▶ Exercise goal
Among the entries, which lines carry the string "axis"? Copy every one.

[Stored dataset items]
****************

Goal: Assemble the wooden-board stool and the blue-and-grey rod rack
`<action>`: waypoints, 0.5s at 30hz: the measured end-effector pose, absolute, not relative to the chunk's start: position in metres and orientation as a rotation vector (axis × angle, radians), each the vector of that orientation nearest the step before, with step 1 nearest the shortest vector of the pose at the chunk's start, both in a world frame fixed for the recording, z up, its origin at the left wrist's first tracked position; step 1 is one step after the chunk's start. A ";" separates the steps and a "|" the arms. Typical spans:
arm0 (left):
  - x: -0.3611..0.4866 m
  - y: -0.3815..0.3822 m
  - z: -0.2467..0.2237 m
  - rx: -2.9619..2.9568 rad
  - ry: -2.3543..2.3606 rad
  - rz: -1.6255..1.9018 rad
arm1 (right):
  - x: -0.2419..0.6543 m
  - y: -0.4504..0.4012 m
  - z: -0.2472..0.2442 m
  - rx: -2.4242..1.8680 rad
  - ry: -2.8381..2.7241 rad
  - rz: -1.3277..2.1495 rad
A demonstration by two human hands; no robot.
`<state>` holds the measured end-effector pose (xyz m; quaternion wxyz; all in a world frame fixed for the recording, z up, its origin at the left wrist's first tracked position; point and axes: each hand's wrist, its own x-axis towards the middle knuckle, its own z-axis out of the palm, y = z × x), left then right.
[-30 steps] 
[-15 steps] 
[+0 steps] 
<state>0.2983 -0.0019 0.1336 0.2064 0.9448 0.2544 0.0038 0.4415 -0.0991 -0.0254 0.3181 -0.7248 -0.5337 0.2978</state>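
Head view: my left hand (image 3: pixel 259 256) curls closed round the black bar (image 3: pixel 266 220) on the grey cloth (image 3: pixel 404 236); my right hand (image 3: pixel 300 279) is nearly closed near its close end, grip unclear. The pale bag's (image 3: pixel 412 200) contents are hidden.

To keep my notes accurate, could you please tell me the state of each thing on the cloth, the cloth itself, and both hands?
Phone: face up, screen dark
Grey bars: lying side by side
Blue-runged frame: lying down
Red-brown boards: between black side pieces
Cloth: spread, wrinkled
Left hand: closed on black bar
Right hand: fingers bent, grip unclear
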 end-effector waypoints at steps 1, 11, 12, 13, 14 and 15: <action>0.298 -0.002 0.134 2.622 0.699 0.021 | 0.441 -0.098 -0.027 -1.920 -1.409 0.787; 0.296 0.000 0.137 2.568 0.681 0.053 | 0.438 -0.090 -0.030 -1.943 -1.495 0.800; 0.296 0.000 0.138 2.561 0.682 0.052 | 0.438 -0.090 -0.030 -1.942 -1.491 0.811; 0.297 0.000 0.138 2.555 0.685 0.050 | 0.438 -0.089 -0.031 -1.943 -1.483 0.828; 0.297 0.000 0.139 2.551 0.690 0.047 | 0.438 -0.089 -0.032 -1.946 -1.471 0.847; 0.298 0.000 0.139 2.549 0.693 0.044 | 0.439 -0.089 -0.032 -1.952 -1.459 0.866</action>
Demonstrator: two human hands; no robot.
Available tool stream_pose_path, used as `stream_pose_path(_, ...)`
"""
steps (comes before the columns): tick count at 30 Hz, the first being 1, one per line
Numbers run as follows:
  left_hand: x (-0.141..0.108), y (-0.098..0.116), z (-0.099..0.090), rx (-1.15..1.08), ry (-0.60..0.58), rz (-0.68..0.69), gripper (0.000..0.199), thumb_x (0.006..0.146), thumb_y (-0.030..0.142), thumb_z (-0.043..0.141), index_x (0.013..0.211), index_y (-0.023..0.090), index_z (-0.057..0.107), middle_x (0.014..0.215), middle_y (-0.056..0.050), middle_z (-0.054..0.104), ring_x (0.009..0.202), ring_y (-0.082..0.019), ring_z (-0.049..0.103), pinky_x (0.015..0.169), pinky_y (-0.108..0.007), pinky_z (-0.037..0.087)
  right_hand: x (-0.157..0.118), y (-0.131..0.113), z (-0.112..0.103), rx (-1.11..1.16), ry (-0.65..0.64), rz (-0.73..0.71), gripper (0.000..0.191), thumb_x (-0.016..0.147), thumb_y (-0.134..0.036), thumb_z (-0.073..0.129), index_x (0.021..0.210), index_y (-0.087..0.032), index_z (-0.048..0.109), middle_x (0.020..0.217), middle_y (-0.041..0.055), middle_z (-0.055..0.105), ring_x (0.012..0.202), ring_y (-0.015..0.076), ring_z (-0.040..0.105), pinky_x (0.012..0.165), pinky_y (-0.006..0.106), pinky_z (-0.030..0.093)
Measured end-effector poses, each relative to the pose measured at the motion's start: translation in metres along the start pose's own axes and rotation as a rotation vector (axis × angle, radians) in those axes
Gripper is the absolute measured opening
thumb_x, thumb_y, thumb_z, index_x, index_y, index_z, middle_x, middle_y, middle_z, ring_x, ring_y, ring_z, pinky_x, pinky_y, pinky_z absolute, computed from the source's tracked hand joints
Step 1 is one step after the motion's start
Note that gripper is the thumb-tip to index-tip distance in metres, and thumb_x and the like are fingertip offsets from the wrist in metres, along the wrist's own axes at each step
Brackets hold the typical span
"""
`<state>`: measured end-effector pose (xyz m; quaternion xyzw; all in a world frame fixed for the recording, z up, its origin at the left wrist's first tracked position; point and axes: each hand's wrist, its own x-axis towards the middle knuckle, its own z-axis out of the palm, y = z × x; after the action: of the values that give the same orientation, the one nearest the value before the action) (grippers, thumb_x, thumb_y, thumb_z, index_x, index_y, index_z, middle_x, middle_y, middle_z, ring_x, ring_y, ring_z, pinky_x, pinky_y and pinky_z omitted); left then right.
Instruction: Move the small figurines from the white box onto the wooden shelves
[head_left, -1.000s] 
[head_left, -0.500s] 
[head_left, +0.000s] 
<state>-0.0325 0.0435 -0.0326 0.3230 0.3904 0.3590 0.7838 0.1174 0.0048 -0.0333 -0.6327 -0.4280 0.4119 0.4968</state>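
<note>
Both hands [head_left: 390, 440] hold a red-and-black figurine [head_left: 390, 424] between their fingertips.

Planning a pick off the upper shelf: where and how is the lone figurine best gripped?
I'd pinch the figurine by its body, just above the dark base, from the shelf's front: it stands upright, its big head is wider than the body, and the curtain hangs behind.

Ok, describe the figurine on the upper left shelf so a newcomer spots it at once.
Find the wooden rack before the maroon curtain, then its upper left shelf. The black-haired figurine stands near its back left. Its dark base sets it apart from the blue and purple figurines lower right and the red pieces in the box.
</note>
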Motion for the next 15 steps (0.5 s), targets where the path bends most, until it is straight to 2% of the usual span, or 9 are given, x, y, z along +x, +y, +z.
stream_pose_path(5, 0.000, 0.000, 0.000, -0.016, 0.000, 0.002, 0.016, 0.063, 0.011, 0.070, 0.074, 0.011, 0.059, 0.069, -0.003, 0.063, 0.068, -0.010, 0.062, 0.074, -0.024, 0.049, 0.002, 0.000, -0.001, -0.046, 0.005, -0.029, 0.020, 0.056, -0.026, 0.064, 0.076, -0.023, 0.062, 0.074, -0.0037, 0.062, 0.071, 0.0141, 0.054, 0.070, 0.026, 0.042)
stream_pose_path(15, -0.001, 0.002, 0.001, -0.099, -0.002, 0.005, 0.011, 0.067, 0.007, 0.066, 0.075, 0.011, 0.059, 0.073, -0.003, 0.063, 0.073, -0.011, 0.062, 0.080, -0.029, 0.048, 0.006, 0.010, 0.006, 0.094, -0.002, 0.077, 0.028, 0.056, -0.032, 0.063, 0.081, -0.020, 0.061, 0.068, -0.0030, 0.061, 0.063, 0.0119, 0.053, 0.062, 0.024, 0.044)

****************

▶ Output of the exercise
`<action>`: waypoints, 0.5s at 30hz: the measured end-effector pose, absolute, not relative to the chunk's start: position in metres and orientation as a rotation vector (axis × angle, radians), each the vector of that orientation nearest the step before, with step 1 nearest the shortest vector of the pose at the chunk's start, both in a world frame fixed for the recording, z up, its origin at the left wrist's first tracked position; step 1 is one step after the chunk's start. A ";" separates the steps and a "|" the arms. Typical spans:
`<state>` holds the measured end-effector pose (xyz m; quaternion wxyz; all in a world frame fixed for the recording, z up, its origin at the left wrist's first tracked position; point and axes: each hand's wrist, its own x-axis towards the middle knuckle, its own z-axis out of the palm, y = z × x), left then right.
Measured end-effector poses, each relative to the pose measured at the motion's start: translation in metres along the start pose's own axes and rotation as a rotation vector (axis × angle, radians) in those axes
`<state>`: measured end-effector pose (xyz m; quaternion xyzw; all in a world frame fixed for the recording, z up, its origin at the left wrist's first tracked position; point and axes: each hand's wrist, its own x-axis towards the middle knuckle, its own z-axis out of the palm, y = z × x; after the action: of the values that give the same orientation, the one nearest the value before the action) (grippers, thumb_x, thumb_y, thumb_z, index_x, index_y, index_z, middle_x, middle_y, middle_z, ring_x, ring_y, ring_z, pinky_x, pinky_y and pinky_z omitted); left then right.

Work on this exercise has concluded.